The peppers we’re most used to seeing around the Fairway are pretty tame, like bell peppers, which are mild in flavor and not hot at all (they’re the only pepper that doesn’t produce capsaicin, the stuff that makes peppers spicy!) And you’ll also see the most abundant of the spicy peppers, the jalapeno, which can vary in heat level from mild to hot and can be served in everything from salsa and chili to appetizers and even in margaritas! And of course there is the “true” pepper, which isn’t related to bell or chili or any hot peppers at all, but still packs a punch: black pepper is mostly found as the spicy supplement to salt on a restaurant’s table setting, but peppercorns have a colorful culinary history all their own. There are so many peppers on the culinary map today, all along the Scoville heat scale–from bell peppers to Ghost peppers and everything in between!–that it’s almost impossible not to eat something including pepper during National Pepper Month.
I wanted to take a look at a few dishes in New York City known for their use of peppers, in some way or another. Let me tell you, that wasn’t easy! But I selected one out of each “group” of peppers I could find: sweet, bell peppers, spicy chili peppers, and the ubiquitous black peppercorn. I hope you enjoy at least one of these today!
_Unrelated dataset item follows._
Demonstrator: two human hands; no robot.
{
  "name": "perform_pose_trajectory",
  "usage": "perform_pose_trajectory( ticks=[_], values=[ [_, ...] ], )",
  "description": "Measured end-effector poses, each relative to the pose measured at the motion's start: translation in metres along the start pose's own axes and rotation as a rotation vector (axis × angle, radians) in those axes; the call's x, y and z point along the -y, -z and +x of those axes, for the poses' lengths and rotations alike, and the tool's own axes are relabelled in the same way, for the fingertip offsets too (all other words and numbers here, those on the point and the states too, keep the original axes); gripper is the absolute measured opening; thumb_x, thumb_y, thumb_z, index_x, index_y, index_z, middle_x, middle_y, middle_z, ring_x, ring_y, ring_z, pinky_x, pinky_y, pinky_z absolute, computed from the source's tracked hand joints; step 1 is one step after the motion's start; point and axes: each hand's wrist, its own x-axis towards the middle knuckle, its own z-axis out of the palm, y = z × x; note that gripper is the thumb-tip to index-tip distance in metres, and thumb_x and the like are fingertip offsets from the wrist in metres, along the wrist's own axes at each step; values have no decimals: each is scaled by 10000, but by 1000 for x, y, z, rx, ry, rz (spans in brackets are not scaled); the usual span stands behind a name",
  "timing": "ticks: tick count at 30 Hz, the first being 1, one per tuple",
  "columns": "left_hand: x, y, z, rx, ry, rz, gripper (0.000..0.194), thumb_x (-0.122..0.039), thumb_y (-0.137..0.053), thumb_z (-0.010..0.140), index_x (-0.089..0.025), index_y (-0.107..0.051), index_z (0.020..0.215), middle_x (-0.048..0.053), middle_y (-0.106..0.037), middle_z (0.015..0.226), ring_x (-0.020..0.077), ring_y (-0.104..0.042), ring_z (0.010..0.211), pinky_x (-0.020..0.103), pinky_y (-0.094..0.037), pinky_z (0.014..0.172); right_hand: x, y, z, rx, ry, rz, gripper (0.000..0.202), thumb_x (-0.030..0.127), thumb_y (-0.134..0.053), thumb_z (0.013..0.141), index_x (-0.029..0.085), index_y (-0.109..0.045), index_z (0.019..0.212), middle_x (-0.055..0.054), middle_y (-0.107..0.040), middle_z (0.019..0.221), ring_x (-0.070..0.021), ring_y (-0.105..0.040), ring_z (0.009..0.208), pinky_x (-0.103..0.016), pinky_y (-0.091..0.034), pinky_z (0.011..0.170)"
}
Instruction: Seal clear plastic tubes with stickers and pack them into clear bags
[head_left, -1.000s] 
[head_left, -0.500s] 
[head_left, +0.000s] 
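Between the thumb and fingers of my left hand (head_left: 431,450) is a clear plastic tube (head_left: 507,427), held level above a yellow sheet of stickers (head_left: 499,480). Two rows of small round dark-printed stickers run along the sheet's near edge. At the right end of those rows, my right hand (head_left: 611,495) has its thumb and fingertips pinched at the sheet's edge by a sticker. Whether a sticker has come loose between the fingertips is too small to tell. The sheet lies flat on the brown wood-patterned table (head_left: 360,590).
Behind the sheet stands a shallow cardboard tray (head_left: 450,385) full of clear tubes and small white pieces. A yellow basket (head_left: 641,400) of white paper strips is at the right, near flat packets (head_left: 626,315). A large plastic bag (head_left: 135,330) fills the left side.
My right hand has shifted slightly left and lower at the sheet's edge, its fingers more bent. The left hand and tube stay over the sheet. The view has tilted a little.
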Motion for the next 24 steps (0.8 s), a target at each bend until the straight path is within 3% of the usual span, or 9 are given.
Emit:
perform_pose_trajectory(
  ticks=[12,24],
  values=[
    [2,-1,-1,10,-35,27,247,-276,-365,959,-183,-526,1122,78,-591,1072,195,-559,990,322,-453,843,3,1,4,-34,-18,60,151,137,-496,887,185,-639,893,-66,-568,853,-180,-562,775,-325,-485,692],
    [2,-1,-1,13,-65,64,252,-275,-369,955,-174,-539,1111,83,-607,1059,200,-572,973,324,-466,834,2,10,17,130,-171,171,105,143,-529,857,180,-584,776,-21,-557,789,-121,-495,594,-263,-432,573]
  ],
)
Let’s start out with the easy pepper that everyone can agree on: bell peppers. These big, seedy buggers come in green, orange, yellow, and red; the closer to a reddish color, the more ripe the bell pepper is, and also has the most nutrients. Bell peppers are sometimes called “sweet” peppers because they have no heat to them at all, and have a hint of sweetness to them when you cook them–especially when they’re roasted over an open fire. Used in sauces, stir-fries, sandwiches, and just about anything you could think to put a vegetable in, bell peppers are so versatile and beloved by many culinary cultures. To really experience what a roasted red pepper has to offer in terms of flavor, you’ve got to go to Lamazou on Third Avenue. A cheese shop and Italian delicacies store by trade, Lamazou has become famous not for its selection of cheeses, but for its utterly divine sandwiches. You can get your standard fare of ham and cheese on a fresh Italian loaf if you want, but the real flavor comes in the specialized sandwiches on the board. Try for the Lamazou Favorite, filled with imported prosciutto, fresh mozzarella, and roasted red peppers, all drizzled with a basalmic vinegar. The creaminess of the mozzarella mixes so well with the fattiness of the prosciutto, but it’s the roasted red pepper’s distinct flavor that comes out on top, cutting through the fat and making this a rich, decadent sandwich. It’s not called the “favorite” on the menu for nothing!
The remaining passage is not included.